XEAO-AM
- Mexicali, Baja California; Mexico;
- Frequency: 910 AM
- Branding: Radio Mexicana

Programming
- Format: Regional Mexican

Ownership
- Owner: Grupo Audiorama Baja California; (La Voz de Mexicali, S.A.);
- Sister stations: XEZF-AM, XHSOL-FM, XEHG-AM, XHMMF-FM

History
- First air date: December 1, 1932

Technical information
- Licensing authority: CRT
- Class: C
- Power: 0.25 kW

Links
- Webcast: Listen live
- Website: audioramabc.com/radiomexicanamexicali

= XEAO-AM =

Radio station in Mexicali, Baja California

XEAO-AM is a radio station on 910 AM in Mexicali, Baja California.
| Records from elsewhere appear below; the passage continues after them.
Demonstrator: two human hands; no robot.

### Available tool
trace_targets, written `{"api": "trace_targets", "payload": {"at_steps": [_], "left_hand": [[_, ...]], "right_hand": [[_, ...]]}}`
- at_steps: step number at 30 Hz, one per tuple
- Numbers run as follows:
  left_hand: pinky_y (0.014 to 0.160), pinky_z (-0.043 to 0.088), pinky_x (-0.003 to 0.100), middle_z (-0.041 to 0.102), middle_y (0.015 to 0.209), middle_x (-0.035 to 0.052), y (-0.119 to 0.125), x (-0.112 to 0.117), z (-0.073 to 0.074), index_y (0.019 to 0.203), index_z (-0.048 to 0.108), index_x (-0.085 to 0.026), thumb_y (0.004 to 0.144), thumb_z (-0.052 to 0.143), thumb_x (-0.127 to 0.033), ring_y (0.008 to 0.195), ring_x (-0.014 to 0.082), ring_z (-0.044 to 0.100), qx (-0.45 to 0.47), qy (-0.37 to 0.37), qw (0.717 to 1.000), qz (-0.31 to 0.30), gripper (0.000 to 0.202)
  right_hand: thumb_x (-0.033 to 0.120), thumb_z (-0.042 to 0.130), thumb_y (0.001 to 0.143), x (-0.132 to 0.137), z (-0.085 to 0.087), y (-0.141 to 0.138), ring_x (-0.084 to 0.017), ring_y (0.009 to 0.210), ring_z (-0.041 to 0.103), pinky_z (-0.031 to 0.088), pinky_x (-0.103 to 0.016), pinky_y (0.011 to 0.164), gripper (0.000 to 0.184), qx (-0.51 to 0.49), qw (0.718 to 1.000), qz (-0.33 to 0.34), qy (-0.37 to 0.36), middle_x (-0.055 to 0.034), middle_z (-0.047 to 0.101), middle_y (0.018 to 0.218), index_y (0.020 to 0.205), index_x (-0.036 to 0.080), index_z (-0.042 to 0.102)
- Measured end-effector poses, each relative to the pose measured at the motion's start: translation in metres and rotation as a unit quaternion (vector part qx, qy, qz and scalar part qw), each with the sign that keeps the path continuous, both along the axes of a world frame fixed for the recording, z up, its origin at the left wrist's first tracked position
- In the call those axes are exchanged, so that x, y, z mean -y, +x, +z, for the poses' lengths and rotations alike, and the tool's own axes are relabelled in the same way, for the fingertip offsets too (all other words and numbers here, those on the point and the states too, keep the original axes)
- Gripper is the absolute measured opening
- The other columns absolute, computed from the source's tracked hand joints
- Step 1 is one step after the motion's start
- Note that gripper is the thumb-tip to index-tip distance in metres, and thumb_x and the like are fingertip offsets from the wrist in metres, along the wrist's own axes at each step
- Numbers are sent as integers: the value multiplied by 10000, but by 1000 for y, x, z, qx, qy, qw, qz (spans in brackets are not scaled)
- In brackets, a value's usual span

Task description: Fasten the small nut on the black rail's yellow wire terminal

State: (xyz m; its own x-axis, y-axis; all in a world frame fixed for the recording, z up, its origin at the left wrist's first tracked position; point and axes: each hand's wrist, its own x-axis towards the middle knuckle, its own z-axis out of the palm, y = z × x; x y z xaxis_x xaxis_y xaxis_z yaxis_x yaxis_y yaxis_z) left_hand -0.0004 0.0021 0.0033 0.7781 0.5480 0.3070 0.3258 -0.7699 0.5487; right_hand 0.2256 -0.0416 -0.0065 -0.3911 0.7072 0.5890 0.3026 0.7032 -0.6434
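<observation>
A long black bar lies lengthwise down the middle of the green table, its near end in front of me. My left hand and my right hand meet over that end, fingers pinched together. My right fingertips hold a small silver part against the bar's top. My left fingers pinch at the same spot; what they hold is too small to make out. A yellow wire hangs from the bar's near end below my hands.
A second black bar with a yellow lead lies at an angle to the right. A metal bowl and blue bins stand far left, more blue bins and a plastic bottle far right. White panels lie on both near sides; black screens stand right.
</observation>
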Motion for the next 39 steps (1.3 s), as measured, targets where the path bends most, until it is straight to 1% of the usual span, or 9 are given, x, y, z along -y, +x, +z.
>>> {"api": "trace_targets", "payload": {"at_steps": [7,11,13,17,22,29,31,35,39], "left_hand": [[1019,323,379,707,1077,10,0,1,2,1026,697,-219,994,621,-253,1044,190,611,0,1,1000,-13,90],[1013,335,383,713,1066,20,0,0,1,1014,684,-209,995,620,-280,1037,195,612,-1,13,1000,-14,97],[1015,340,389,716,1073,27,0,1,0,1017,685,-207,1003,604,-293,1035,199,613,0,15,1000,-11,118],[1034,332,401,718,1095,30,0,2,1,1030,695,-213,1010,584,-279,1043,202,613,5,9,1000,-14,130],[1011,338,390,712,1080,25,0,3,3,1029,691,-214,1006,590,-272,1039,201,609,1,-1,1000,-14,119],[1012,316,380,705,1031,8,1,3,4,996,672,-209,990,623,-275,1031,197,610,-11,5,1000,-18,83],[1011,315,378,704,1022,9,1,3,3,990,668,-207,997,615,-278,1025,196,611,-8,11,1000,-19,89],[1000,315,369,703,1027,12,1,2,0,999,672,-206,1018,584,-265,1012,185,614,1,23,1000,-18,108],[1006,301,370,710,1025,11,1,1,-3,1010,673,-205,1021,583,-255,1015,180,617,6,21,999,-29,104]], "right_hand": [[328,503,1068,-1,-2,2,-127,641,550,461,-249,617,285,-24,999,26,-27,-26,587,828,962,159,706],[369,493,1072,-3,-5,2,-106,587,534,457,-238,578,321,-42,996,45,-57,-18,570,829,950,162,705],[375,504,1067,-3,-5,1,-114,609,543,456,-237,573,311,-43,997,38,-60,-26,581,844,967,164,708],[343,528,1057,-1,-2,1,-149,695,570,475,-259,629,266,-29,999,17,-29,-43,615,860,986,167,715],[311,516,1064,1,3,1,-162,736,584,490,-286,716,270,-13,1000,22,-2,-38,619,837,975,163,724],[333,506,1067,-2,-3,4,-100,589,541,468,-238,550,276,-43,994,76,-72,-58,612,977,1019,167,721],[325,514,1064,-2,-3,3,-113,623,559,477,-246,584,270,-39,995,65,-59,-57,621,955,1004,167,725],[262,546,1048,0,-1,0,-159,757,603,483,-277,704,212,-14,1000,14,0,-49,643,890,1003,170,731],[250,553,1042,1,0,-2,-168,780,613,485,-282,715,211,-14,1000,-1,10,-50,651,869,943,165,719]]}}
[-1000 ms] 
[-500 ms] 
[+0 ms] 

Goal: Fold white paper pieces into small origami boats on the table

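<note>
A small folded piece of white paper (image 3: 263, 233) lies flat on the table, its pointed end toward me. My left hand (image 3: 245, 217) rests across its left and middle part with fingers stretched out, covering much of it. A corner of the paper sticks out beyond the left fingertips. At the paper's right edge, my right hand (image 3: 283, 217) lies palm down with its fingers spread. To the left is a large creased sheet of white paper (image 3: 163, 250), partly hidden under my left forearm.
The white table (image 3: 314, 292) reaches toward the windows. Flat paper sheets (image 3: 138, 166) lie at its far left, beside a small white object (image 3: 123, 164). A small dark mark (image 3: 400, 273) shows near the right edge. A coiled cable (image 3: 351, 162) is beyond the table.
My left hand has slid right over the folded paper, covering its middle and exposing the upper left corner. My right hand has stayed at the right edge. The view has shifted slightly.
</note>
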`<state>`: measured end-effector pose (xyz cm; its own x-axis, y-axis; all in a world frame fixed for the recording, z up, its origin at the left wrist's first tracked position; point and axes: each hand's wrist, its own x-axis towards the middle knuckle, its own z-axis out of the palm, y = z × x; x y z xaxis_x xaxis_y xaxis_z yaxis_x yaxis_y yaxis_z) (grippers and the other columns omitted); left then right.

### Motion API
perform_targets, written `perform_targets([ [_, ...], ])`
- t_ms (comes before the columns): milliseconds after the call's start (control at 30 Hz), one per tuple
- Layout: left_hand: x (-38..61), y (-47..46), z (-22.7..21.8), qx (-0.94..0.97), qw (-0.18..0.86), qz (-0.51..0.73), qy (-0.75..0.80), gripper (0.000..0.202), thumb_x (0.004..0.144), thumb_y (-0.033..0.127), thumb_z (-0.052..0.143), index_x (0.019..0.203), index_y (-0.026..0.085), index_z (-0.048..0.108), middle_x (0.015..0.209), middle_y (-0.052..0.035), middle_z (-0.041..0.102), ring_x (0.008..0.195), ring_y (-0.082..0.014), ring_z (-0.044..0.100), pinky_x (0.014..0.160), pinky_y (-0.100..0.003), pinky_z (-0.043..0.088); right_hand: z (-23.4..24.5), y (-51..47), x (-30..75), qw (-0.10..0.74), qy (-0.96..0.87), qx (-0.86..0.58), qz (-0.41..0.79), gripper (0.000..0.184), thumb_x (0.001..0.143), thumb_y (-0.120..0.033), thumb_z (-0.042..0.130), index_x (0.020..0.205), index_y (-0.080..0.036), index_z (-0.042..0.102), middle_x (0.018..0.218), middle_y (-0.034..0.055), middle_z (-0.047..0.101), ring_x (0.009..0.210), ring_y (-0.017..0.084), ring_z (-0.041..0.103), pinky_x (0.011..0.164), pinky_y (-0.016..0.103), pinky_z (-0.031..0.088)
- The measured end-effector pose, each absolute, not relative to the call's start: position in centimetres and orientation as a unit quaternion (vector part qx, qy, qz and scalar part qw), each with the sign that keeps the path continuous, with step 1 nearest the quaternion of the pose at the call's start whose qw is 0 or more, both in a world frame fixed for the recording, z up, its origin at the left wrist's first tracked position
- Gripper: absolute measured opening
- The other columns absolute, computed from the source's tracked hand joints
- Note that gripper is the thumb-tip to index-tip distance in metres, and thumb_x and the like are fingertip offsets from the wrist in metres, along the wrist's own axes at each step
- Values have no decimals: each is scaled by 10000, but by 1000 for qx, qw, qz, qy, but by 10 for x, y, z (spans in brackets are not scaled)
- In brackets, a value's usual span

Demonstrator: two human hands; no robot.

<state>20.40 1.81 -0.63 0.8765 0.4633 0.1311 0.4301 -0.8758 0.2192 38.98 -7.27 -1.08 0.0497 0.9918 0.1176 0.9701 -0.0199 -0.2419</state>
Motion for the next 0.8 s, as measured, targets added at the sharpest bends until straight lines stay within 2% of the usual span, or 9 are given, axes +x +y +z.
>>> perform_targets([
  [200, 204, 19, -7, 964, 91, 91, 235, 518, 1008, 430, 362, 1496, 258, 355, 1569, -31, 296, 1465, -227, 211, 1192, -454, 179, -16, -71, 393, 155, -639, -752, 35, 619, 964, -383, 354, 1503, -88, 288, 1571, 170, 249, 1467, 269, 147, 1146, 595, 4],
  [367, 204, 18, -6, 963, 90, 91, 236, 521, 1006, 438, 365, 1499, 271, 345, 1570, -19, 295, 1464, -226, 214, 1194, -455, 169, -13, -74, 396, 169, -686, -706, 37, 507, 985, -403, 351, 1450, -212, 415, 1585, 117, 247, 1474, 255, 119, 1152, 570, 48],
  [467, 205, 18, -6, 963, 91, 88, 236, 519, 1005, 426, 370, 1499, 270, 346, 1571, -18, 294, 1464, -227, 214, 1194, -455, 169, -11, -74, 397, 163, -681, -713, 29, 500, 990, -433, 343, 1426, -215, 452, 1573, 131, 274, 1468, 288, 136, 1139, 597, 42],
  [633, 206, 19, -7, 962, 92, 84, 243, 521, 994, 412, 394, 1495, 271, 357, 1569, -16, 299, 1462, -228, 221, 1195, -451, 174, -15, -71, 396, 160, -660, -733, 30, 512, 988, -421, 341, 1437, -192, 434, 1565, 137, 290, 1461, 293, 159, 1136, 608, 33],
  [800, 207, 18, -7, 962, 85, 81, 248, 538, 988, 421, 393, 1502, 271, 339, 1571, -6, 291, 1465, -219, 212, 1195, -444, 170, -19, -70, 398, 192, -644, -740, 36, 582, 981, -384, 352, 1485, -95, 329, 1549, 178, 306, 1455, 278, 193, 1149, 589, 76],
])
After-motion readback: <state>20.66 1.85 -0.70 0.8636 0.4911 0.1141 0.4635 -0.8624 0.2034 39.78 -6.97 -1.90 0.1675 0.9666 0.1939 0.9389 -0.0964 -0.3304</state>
It is owned by Grupo Audiorama Comunicaciones and known as Radio Mexicana.

==History==
XEAO received its first concession in 1932. It operated with 7.5 watts on 560 kHz. It was sold to Chávez y Castro in 1938, and in 1944, it was bought by Juan C. Chávez. After his death, Josefina Carvajal Vda. de Chávez and Clara Chávez de Martínez Montero became the concessionaires. They shed the station in 1967, and by 1969, it was on 910 with 250 watts.